Bonnie Fusarelli remembers the first cohort of N.C. State University’s Educational Leadership Academy (NELA). She had a big jar in her office, and when that cohort graduated in 2012, she put a marble in for each new principal prepared. She told herself that when the jar was full, her work would be done.
Instead, she got a bigger jar.
Fusarelli, the founder and director of NELA, spoke at a reunion of NELA grads celebrating the program’s 10-year anniversary last week. Since its inception, the program has graduated 296 students and won accolades, including being one of only six programs out of hundreds in the country to be called “exemplary” by the University Council for Educational Administration.
According to its website, 90% of the schools that have a NELA graduate as a principal met or exceeded growth in the 2018-19 school year. Overall, only 75% of principals in schools in North Carolina did the same.
The program subsidizes tuition for higher degrees for potential principals, sets them up with internships, and works with districts to make sure its graduates have somewhere to go, all while trying to ensure that districts — especially low-performing ones — get the best school leaders they can.
Standing in a crowded room at N.C. State University last Thursday, Fusarelli told the NELA graduates about their importance to the state.
“When we start thinking about how leaders can make a difference in North Carolina, the folks in this room are the people doing that work,” she said. “The people who have made a difference.”
Yolanda Wiggins is one of those people. She graduated with the first cohort back in 2012. She now works as the director of professional learning and special programs for Nash County Public Schools.
She initially didn’t even want to lead a school, but her principal told her that she would be good at it. She figured she would give it a shot.
She gave a quote from “Harry Potter” to explain her journey to becoming an administrator. It is from Professor Dumbledore to Potter:
“It is a curious thing, Harry, but perhaps those who are best suited to power are those who have never sought it. Those who, like you, have leadership thrust upon them, and take up the mantle because they must, and find to their own surprise that they wear it well.”
Wiggins said that’s exactly what happened to her.
“I got into it, and I was like, ‘Oh I can do this,'” she said. “So I stayed.”
One of the mantras essential to NELA is the notion of “paying it forward.” Wiggins said she wants to continue to do that, just as others did for her.
For instance, she was assigned an executive coach back when she was training to become a principal with NELA. All these years later, they still meet.
“Pioneers. Trailblazers.

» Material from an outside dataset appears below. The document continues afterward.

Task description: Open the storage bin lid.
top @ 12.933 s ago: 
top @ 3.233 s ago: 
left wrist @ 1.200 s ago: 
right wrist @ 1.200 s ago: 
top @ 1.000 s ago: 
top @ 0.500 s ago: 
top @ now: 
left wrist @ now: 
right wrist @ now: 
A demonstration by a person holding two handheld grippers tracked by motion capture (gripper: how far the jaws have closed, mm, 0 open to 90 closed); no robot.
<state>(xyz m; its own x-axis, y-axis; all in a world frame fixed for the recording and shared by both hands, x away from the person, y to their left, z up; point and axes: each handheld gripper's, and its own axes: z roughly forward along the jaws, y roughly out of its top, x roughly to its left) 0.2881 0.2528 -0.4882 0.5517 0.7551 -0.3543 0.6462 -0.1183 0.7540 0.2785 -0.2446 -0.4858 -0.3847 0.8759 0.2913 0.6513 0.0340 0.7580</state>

Yeah, that’s important,” Wiggins said. “Looking around this room, to know that we were a part of the start to this, that’s exciting.”

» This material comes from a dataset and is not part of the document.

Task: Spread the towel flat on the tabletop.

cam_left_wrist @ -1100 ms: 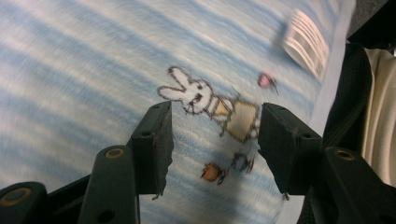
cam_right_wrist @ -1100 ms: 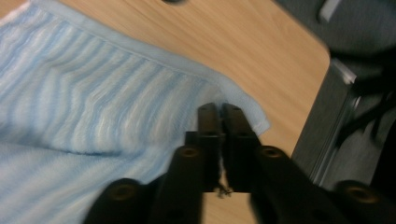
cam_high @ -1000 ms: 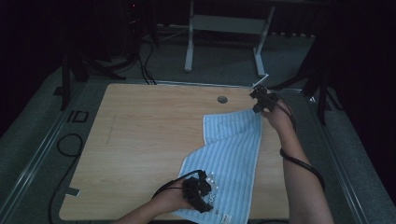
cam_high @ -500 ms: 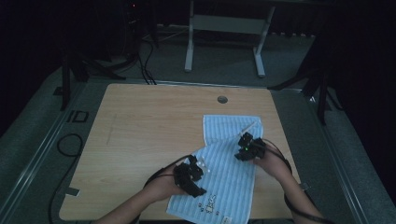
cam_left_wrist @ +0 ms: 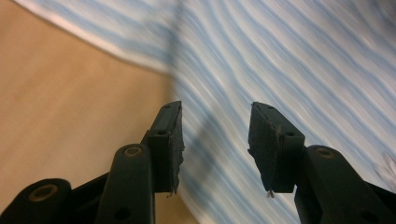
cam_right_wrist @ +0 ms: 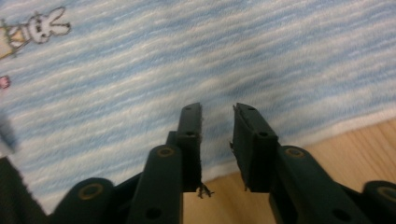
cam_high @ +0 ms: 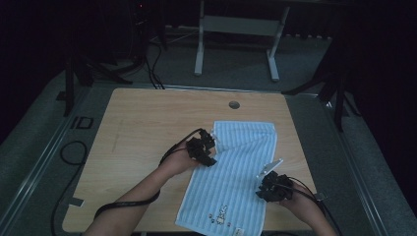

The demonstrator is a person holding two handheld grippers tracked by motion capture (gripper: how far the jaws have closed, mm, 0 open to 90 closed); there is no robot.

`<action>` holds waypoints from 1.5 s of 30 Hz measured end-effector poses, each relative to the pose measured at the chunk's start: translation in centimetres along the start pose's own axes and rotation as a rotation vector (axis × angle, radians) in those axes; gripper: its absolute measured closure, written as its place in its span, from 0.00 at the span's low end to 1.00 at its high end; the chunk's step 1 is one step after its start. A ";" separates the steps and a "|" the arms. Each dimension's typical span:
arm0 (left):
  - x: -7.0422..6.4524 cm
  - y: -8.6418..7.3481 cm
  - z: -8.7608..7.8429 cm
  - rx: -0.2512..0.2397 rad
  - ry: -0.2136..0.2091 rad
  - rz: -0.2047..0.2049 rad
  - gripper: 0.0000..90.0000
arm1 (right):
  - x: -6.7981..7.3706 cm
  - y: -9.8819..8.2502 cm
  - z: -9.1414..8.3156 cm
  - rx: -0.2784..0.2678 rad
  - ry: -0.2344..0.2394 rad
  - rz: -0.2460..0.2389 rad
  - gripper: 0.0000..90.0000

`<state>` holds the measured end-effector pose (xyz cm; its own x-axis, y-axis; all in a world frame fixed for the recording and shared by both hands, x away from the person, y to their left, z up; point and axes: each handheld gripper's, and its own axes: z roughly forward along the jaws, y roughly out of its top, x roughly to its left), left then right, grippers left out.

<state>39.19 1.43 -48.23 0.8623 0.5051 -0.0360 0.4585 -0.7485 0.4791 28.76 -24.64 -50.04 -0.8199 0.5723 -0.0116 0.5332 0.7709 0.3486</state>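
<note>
Blue-and-white striped towel [cam_high: 236, 177] lies flat on the wooden surface [cam_high: 142, 128], its long axis running from the near edge, where a small rabbit print [cam_high: 222, 212] sits, away toward the far right. The left gripper [cam_high: 212, 142] hangs at the towel's far left corner; in the left gripper view its jaws stand partly apart with nothing between them — they have just been closing, and the cloth's long left edge runs beneath them. The right gripper [cam_high: 268, 173] sits at the right long edge, nearer the person; its jaws have narrowed to a slim gap, empty too. Each hand is thus nearest its own long side, so the next move likely turns on pinching those edges.
</note>
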 end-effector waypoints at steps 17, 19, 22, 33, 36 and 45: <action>3.2 4.1 6.7 0.133 0.012 0.050 0.78 | 0.1 -0.9 0.0 -0.009 -0.003 -0.017 0.76; 3.1 4.1 6.4 0.155 0.045 0.078 0.95 | 0.0 -1.0 -0.1 -0.017 -0.003 -0.015 0.76; 3.9 4.0 5.2 0.149 0.091 0.054 0.95 | -0.1 -1.0 -0.2 -0.014 -0.002 -0.015 0.76; 9.1 1.2 0.6 0.198 0.259 -0.173 0.61 | -0.3 -0.4 -0.5 -0.017 -0.006 -0.006 0.76; 9.1 0.2 0.0 0.154 0.238 -0.193 0.62 | -0.3 -0.3 -0.6 -0.023 -0.011 -0.011 0.76; 3.1 -1.8 0.4 0.052 0.083 -0.070 0.63 | -0.8 0.2 0.3 -0.020 -0.023 0.008 0.81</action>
<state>41.15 4.17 -49.58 0.8083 0.5887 0.0060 0.5289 -0.7305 0.4320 29.63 -24.84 -50.26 -0.8108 0.5845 -0.0299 0.5348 0.7607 0.3679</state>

Thomas Loftin is an instructional technology facilitator at Greene County Middle School in Greene County Schools. He said that educators often work in isolation, and seeing all the people in the room and being part of a cohort system helps him to understand the important work NELA is doing in the state.
“It really builds a sense of community, a deeper sense of trust that the work we’re doing here, it’s worthwhile,” he said.
Also in attendance at the reunion was Bill Harrison. He has served as superintendent of multiple state districts and was the chair of the State Board of Education from 2009-2013. He was also instrumental in launching NELA.
Around 2010, then-Gov. Bev Perdue asked Harrison what it would take to make sure every school and student in the state was successful. He said it would take a great leader in every school. NELA was a part of making that happen.
Harrison, who was already familiar with Fusarelli and her work, asked her to seek out a grant for her principal program. A grant from the Bill & Melinda Gates Foundation got the program started, though it only came with money to fund it for one year. Education grants from the federal Race to the Top program helped round out the funding.
He told those gathered at the reunion that what the program is and has always been looking for is courageous leaders.
“As a teacher, as a principal, as a superintendent, as chairman of the State Board, I thought it was my moral obligation, my moral responsibility to do everything I possibly could to ensure that every child got what my wife and I wanted for our … children,” he said. “You guys do that.”
Editor’s Note: A quote in this story by Yolanda Wiggins was clarified.